### What the exercise asks:
Could you write out, word for word, each line from the one containing "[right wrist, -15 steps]" to the last line of the data below, both included and nothing more?

================================

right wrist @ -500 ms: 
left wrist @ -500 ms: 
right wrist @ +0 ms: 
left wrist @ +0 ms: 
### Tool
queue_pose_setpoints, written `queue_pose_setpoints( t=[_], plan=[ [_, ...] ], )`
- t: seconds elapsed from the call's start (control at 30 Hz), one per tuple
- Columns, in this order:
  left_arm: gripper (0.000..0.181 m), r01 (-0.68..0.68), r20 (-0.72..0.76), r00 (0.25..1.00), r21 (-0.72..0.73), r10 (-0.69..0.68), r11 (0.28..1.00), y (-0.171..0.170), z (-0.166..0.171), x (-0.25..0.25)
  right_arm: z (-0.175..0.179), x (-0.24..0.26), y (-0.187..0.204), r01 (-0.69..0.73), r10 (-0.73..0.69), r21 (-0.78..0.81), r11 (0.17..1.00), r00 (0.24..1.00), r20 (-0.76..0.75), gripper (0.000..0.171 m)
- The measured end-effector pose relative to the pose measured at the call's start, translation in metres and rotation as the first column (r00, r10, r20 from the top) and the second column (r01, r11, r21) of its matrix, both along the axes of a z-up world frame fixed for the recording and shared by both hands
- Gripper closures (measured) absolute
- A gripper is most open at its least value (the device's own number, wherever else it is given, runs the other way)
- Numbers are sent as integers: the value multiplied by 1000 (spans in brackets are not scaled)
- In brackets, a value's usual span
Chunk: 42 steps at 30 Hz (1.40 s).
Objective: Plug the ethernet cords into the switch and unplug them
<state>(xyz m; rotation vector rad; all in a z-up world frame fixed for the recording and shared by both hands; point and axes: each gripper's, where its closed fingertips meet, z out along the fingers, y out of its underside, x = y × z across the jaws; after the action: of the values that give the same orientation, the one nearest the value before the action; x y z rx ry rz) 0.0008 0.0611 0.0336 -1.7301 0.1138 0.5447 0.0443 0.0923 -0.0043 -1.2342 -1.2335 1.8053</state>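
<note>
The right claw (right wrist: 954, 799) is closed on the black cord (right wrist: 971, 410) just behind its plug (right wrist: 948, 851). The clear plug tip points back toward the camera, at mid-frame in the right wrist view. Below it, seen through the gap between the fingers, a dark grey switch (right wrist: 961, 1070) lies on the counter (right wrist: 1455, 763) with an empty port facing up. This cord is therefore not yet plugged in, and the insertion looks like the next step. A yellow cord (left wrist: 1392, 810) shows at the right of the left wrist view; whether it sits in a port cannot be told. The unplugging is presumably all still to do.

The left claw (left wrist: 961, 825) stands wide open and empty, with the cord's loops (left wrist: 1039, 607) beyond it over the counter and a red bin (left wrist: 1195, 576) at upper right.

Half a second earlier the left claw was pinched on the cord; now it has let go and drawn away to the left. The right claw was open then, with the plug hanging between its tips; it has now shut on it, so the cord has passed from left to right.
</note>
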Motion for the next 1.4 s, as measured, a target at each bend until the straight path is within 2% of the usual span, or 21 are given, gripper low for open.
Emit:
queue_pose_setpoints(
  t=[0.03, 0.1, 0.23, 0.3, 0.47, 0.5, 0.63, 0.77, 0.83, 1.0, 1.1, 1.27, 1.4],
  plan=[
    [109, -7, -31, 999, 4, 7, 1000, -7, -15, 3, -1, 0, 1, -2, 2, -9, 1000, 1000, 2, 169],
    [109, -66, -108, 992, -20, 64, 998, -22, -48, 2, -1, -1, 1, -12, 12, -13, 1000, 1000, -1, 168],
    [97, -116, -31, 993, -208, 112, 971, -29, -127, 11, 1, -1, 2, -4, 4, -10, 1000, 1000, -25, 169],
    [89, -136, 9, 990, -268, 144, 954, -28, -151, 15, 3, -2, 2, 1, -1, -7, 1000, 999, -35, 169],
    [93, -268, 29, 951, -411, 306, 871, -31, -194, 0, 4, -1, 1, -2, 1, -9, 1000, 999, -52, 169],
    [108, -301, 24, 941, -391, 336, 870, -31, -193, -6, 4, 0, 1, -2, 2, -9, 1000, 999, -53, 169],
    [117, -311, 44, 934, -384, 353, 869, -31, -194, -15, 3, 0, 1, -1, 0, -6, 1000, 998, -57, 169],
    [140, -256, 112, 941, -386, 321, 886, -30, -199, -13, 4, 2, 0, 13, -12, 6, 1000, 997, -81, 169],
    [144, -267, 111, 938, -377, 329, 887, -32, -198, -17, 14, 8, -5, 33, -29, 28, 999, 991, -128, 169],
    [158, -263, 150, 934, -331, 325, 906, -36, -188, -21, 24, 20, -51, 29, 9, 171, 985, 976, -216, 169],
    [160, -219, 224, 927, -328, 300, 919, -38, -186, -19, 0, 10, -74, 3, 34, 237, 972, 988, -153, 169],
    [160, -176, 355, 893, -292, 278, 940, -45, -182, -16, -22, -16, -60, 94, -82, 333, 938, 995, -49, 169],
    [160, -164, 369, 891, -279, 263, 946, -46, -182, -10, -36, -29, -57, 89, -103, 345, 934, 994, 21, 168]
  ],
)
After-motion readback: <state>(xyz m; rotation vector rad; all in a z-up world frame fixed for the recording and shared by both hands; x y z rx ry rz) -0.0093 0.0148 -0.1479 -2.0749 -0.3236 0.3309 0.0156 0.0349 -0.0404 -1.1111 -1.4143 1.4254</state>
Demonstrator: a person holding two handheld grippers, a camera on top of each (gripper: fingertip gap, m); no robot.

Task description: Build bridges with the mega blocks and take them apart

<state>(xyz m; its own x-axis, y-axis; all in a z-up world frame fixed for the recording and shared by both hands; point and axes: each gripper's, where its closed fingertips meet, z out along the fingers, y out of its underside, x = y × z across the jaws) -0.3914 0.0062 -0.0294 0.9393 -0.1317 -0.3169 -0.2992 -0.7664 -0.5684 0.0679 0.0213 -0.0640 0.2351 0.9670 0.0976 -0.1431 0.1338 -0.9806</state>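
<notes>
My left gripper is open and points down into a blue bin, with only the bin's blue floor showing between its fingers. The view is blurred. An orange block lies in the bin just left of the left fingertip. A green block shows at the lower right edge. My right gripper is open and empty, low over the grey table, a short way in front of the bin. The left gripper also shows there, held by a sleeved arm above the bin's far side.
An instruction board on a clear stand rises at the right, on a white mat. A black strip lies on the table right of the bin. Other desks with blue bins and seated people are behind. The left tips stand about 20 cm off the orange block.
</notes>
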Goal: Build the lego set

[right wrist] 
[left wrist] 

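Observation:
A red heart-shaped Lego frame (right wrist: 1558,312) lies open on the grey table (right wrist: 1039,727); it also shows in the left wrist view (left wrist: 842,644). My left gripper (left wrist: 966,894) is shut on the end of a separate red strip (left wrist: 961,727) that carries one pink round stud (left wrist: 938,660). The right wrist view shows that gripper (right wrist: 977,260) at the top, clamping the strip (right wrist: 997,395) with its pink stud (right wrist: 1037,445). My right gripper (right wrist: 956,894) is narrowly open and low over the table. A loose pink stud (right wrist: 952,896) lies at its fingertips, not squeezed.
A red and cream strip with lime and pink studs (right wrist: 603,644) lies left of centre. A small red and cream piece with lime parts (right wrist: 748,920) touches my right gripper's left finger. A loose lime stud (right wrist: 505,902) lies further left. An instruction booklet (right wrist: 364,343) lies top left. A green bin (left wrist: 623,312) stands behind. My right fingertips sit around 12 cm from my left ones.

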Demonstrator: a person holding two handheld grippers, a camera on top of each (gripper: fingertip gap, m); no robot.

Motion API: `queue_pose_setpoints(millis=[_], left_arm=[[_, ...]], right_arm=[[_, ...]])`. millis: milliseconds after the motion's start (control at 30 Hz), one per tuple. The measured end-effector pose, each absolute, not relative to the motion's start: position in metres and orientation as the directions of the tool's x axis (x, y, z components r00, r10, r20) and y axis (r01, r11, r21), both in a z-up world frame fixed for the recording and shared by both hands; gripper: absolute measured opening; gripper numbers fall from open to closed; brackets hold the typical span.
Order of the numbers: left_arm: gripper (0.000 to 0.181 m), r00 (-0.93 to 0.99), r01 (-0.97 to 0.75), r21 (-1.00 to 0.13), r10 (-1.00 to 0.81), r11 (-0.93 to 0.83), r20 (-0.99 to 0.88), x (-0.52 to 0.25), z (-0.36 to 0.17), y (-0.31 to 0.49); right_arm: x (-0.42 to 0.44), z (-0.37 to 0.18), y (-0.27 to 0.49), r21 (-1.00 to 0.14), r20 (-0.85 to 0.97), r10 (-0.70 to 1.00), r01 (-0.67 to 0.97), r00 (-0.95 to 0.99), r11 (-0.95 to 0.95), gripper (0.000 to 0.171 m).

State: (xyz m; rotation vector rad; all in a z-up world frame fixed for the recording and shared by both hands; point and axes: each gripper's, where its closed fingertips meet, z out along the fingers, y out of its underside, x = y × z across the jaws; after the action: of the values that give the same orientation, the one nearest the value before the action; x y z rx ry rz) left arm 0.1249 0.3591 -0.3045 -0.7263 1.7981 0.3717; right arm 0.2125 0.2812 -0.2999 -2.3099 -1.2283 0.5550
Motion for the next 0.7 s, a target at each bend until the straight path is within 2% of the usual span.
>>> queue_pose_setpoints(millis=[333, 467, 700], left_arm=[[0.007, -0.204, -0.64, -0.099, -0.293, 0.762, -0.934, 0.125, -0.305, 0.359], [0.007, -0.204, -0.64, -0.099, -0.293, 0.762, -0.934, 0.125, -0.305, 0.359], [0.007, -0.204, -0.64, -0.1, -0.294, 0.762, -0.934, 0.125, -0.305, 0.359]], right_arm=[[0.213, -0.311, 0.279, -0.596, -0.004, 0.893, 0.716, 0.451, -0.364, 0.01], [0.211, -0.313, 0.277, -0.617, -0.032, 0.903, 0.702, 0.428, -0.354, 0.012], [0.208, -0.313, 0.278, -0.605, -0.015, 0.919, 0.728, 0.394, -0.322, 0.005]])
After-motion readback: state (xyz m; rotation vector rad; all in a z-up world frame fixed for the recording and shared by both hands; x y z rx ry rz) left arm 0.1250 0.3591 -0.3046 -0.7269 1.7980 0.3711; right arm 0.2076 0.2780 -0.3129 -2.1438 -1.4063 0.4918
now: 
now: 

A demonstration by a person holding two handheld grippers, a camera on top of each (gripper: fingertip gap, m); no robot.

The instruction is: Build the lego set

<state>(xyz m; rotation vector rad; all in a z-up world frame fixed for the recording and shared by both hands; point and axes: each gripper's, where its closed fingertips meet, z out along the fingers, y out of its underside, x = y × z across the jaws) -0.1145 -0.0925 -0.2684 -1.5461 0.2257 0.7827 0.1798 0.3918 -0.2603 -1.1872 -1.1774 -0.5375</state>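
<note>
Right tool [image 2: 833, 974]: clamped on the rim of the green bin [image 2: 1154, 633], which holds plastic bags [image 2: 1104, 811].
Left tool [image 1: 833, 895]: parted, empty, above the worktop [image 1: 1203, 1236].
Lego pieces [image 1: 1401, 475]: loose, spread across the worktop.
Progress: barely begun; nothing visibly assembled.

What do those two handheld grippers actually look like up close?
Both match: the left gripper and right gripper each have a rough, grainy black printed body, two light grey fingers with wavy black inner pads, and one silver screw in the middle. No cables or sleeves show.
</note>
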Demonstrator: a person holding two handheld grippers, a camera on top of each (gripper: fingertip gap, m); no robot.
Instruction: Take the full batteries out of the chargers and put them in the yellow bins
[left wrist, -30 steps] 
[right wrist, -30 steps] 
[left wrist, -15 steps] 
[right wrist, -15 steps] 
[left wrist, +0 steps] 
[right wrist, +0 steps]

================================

### Response area:
[right wrist, -15 steps] 
[left wrist, +0 steps] 
[right wrist, +0 steps]

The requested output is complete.